Decisions we have had to face over our journey, is whether or not to continue. With each loss, a part of us changes. I feel like a small part dies with the loss that we have. After this last loss, my husband, for the first time since we started this journey, said "I don't think I can do this anymore. I can't watch you suffer. I can't sit by, watching you take pill after pill, needle after needle, visit hospitals, be in pain, and then all to have your baby taken away, I don't think I can do it anymore". We have never let anything stop us from trying, no matter how hard it's been. And while we both wish we didn't have to have a journey this hard, we won't ever stop until we don't have any other choice. Another decision we consistently make, is to stay together. Yes it's true, we could just "break up" and try to have children with someone else, but we don't want that. I would rather have no child with my husband, then have one without him. Call it what you want, but I choose him first. Everything I endure, is because I have him. This journey can destroy relationships, marriages-but it won't destroy ours.

Being Maori and Pasifika, our cultures find it hard to talk about anything regarding sex, body health and things that are deemed "uncomfortable" or taboo. Since the start of our journey, we made a conscious choice, to change that, for ourselves. We have been open, vocal and unashamed of our journey to our family. We share our journey on social media, we document our journey on YouTube. We are going against everything our cultures know, to show couples like us, that it's okay to talk about it. That it's not something that is embarrassing. We show everything, so that others know that they aren't alone. So they can look at us, two "brown, Polynesian and Maori people", and see themselves. We want to start conversations. We want to change the "norm". And in our now 5 years on TTC, 4 years of IVF, we are seeing the changes being made.

To be in the IVF journey, means every area of life is impacted. I mentioned earlier about relationships, but it also affects your work and social life too. For me, so many sick days and annual leave days were used to combat the effects of IVF and recover. Late starts, early finishes, short days.. so much scheduling to fit in scans, blood tests, phone calls, medication-it's a full-time job alone going through IVF. It also affects your social life too. Planning get togethers around taking pills, making sure you're feeling okay not only physically but mentally as well. It really makes its way into every part of life.

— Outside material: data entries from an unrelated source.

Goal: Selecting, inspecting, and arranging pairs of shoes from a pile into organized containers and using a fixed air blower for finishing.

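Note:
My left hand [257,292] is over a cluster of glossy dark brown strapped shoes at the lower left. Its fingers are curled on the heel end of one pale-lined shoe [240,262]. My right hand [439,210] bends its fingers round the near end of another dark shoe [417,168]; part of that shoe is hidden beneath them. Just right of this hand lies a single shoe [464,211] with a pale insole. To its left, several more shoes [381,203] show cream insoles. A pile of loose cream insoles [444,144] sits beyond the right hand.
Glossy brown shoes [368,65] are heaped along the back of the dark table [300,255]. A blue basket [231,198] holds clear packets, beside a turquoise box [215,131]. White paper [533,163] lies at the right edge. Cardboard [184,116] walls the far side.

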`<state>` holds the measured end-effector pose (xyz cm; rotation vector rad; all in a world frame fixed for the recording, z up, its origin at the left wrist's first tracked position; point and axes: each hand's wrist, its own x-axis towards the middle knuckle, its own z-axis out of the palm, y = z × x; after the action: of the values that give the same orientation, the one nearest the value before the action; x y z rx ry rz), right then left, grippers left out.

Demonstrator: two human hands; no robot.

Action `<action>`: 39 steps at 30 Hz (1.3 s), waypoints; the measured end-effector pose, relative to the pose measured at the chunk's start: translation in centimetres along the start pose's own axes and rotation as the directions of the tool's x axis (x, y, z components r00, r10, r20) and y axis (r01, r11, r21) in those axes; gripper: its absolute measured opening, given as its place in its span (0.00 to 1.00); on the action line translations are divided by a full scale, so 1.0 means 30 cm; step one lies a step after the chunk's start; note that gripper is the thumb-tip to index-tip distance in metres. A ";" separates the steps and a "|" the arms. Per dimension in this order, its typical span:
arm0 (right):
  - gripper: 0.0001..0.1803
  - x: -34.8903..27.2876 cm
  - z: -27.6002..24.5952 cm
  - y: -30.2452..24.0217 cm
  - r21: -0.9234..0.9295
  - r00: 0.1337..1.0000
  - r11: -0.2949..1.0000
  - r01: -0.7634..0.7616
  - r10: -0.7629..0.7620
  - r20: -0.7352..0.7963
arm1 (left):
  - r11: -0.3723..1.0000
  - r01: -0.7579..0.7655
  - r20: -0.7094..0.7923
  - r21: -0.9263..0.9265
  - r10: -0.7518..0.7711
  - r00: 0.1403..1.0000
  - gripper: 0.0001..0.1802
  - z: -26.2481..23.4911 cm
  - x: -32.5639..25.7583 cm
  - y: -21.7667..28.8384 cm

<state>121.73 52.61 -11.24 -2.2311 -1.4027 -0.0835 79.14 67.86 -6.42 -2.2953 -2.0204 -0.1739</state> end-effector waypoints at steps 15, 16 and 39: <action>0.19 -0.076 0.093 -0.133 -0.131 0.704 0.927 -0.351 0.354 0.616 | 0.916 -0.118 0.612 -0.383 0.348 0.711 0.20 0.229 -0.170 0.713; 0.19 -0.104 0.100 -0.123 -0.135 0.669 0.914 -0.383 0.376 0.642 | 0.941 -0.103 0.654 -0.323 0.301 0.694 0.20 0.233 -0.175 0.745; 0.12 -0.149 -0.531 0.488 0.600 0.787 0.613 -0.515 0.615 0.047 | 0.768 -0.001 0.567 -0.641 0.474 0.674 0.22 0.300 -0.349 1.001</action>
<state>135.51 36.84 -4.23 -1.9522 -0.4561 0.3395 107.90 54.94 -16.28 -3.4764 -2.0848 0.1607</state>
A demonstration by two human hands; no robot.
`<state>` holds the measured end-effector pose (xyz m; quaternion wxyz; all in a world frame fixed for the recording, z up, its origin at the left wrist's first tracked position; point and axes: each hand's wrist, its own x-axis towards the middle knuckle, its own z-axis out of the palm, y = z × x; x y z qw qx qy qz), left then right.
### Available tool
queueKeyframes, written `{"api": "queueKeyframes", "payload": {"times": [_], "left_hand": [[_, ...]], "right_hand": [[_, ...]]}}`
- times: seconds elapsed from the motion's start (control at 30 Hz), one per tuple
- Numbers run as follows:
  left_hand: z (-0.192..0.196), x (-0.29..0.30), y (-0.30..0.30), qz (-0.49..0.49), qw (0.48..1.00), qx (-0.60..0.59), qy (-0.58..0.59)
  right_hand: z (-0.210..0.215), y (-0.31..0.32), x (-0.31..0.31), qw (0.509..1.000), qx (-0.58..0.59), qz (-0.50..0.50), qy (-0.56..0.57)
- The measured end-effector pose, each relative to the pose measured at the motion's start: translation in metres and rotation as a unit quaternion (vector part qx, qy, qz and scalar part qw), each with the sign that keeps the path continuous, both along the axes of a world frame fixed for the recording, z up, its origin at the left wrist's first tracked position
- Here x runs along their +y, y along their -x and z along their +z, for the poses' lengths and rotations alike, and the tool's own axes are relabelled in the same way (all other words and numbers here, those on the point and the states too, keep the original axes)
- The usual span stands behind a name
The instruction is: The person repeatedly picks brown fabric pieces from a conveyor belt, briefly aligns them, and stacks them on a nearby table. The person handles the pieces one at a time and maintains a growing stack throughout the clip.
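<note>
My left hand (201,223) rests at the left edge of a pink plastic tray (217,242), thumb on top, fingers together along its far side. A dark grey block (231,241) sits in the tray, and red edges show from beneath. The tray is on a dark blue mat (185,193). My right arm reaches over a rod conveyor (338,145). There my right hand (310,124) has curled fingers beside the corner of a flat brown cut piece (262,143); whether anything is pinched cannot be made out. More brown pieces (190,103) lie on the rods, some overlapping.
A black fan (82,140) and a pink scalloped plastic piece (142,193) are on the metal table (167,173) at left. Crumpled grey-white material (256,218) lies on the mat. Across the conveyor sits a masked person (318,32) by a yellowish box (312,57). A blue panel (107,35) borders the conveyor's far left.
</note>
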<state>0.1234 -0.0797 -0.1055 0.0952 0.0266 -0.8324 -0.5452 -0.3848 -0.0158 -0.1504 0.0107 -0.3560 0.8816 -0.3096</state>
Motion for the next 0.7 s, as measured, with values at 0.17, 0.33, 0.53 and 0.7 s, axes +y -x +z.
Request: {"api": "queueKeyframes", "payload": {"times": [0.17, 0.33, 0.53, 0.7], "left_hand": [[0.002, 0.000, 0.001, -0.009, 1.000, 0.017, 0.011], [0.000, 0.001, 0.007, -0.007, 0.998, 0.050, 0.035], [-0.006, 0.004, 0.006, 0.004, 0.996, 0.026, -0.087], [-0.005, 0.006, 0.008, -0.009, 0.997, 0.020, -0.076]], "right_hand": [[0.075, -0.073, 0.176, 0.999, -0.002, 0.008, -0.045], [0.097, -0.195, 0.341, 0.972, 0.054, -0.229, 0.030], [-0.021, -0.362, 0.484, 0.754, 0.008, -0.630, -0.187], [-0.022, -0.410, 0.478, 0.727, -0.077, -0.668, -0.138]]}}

IVF has changed me, it has changed my husband and it has changed our relationship. Our views on life have changed, our priorities, our goals-everything we do and are, had been shaped by the experiences we've had while undergoing IVF. While I wish this wasn't our path, we would not be as strong as we are as a couple, without it.

After 5 cycles of IVF, we are still where we started at the beginning, just the two of us. But we have so much knowledge behind us, so many stories to tell and so much more to gain.

We are in the process of getting started on round two. While we don't know what the next round will bring, we do know, that as long as we go through it together, we will make it out the other side. Our greatest desire in life is to be parents-no matter what, we will do everything we can to get there. It may take another 5 years, or may even be in the next few months, but either way, we'll get there. Until then, we will continue living our life the best way we can and enjoying being the number one aunty and uncle in our nieces and nephews lives.